4. Gara-gara ulat

871 53 4
                                    

_______________________

"Kak Tia, ini kenapa pohon kelompok Cici miring ya? Teman-teman yang lain pohonnya berdiri tegak, Kak!" Cici hampir menangis melihat pohonnya tak mau diajak bekerja sama, setelah ia dan 2 temannya bersusah payah untuk membuat pohon mereka berdiri tegak.

"Sini, Kak Tia bantu ya! Jadi, pohon yang Cici dan teman-teman tanam, berdiri dengan posisi yang tidak sejajar. nah lihat, dibawah akarnya juga ada batu kecil jadi Cici harus menyingkirkan batunya terlebih dulu. Sekarang Cici dan teman-teman boleh coba menanam ulang," ujar Tiara dengan nada lemah lembut.

"Iya, Kak, pohon kelompok Cici sekarang udah nggak miring lagi, terima kasih ya, Kak!" seru Cici dan kedua temannya dengan iringan lengkungan senyum lebar.

Tiara tersenyum sambil mengacungkan ibu jari pada Cici dan kedua temannya, pujian tanda kehebatan dalam bahasa tubuh.

"Sekarang semuanya boleh memberikan nama tim pada pohon masing-masing ya! Lalu kalian bisa meletakkan papan nama didekat pohonnya."

"Baik, Kak!" Serentak anak-anak mengangguk paham dan mereka pun satu persatu mulai menulis nama di atas papan hitam berukuran kecil. Setelahnya papan itu diletakkan didekat pohon tiap masing-masing kelompok.

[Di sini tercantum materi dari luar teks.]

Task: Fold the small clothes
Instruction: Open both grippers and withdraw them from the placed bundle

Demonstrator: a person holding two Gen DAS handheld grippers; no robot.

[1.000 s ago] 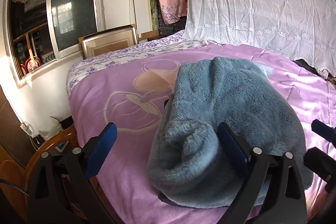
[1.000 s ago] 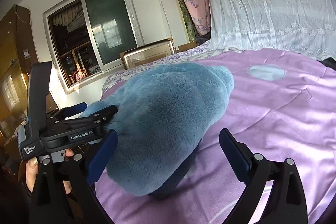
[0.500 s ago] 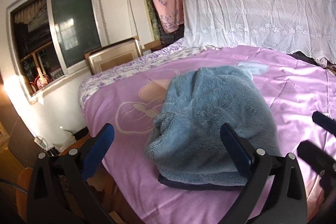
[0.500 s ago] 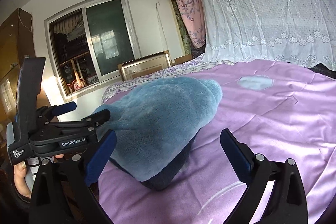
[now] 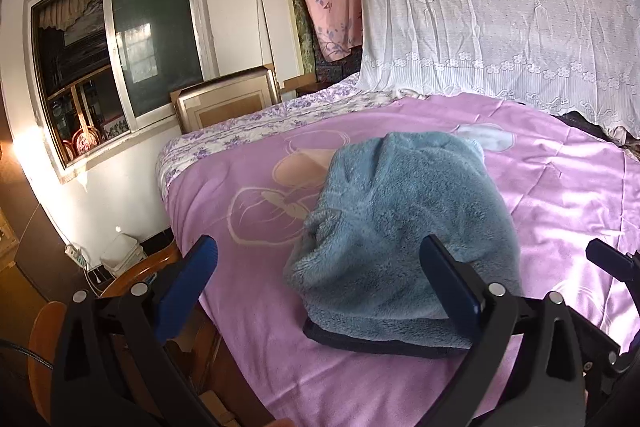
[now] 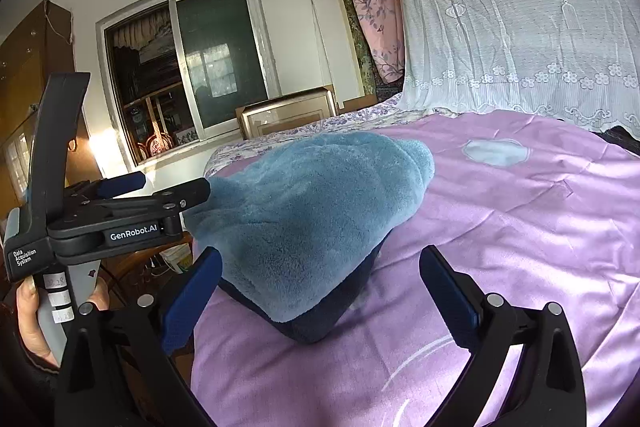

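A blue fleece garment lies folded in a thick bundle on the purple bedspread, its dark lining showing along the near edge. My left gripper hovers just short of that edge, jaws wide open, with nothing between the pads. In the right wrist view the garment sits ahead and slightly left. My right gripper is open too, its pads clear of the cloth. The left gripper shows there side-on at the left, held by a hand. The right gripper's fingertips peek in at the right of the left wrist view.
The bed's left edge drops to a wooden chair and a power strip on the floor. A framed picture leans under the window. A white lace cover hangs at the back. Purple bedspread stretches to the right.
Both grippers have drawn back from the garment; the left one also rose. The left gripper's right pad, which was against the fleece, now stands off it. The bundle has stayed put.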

"Nah, karena kegiatan menanam pohon kita sudah selesai dengan lancar, maka kita harus ucapkan?"

"Alhamdulillahirobbilalamin!" seru anak-anak kompak saat mengucap syukur.

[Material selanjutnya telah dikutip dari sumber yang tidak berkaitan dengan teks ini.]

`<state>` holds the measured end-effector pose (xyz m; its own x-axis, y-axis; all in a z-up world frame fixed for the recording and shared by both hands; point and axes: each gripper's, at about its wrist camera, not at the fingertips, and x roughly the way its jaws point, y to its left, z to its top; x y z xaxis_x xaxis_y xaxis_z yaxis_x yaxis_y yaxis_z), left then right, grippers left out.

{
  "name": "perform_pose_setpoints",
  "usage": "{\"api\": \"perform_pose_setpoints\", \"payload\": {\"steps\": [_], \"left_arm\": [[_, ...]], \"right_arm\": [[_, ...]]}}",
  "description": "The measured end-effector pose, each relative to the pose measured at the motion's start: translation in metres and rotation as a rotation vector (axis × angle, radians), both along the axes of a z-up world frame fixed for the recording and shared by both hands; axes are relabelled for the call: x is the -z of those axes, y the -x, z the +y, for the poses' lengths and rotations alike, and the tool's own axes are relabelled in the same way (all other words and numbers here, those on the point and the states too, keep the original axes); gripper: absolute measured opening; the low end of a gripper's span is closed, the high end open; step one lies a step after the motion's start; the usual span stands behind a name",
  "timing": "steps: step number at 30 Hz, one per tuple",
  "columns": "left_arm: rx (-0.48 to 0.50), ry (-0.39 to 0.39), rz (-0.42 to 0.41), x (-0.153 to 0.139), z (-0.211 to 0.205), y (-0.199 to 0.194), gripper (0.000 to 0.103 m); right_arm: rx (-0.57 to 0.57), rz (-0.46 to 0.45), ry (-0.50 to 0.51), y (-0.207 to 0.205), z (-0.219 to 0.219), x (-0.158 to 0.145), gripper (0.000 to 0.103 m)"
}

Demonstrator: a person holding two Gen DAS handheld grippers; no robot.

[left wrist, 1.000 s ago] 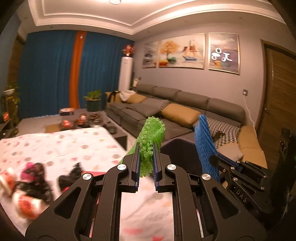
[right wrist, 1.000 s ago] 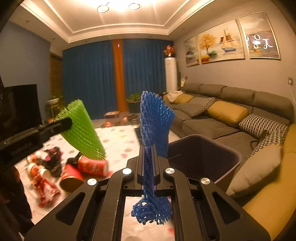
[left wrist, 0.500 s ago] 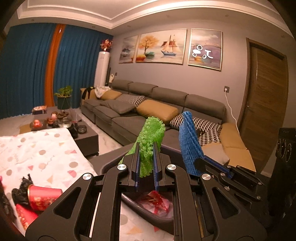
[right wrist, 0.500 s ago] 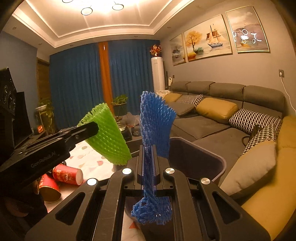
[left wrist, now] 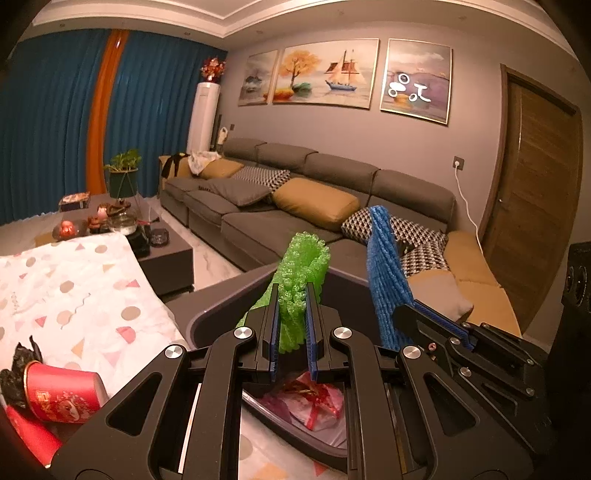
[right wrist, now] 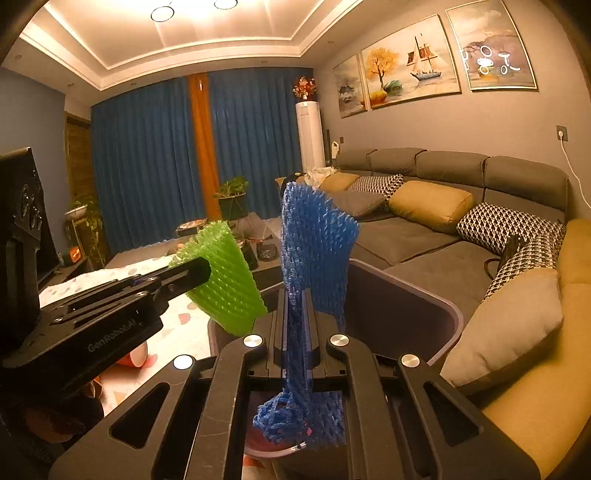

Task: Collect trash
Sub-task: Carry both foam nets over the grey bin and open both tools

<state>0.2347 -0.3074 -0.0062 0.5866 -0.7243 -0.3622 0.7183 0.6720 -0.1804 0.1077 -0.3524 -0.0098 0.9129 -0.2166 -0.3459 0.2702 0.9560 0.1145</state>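
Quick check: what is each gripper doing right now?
Left gripper: closed on a green foam mesh sleeve.
Right gripper: closed on a blue foam mesh sleeve.

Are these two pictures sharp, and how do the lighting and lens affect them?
Left wrist view: sharp, warm dim light, fisheye bends the door, glare on one painting. Right wrist view: sharp, ceiling lights overexposed, dark vignetted corners.

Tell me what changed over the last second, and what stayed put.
Both tongs swung from the patterned table to the grey bin, whose bagged trash now shows. Unchanged: left tongs clamp the green foam net, right tongs the blue foam net.
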Motion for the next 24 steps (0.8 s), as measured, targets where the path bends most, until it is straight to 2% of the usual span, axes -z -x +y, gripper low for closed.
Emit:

"Alhamdulillah. Kalau gitu sekarang kalian bisa kembali ke ruangan, karena sebentar lagi sudah mau mendekati jam makan siang."

"Iya baik Kak Tia!" Bersemangat berjalan kembali ke ruangan.

Anak-anak membubarkan diri dari halaman kebun, tak terkecuali salah satu anak bernama Joshua yang justru berjalan menghampiri Tiara. Anak laki-laki berumur 5 tahun itu menarik lengan kemeja putih milik Tiara.

"Eh, Joshua kok nggak ikut masuk ke ruangan sama teman-teman, ada apa?" tanya Tiara sambil berjongkok di depannya.

Tanpa suara Joshua hanya bisa menunjuk kearah sisi pundak Tiara sebelah kiri. Lantas Tiara pun ikut menoleh ke arah yang ditunjuknya. Dan betapa terkejutnya Tiara saat mendapati seekor ulat daun berwarna hijau bertengger di pundak.

Tubuhnya mendadak kaku tak berani bergerak. "Joshua!" panggil Tiara dengan suara tertekan.

Joshua hanya menatap sambil mengerjapkan mata tanpa ekspresi.

"Bisa tolong kakak singkirin ulat ini?" Meminta penuh harap disertai raut wajah tegang.

Sayangnya, Joshua malah berjalan pergi meninggalkan Tiara yang masih terpaku di tempat. Tepat setelah kepergian Joshua ulat itu justru berjalan menanjak hendak mendekati kerah kemeja. Liukkan pada perut dari ulat itu dapat dirasakan oleh Tiara sambil membayangkan bagaimana bentuk menyeramkan dari hewan sejenis melata itu.

Tak lagi bisa menahan ketakutannya lantas Tiara berlari menghampiri seseorang yang bisa membantu mengusir ulat dari pundaknya. Akan tetapi, suasana lapangan saat ini terlihat sepi, semua anak-anak dan pembimbing sudah lebih dulu masuk ke dalam ruangan.

"Siapapun tolongin dong!"

Melompat-lompat sembari mengoyangan lengan kemeja untuk mengusir ulat itu, Tiara justru terlihat sibuk sendiri. Ekspresi wajahnya bahkan terlihat meringis ketakutan.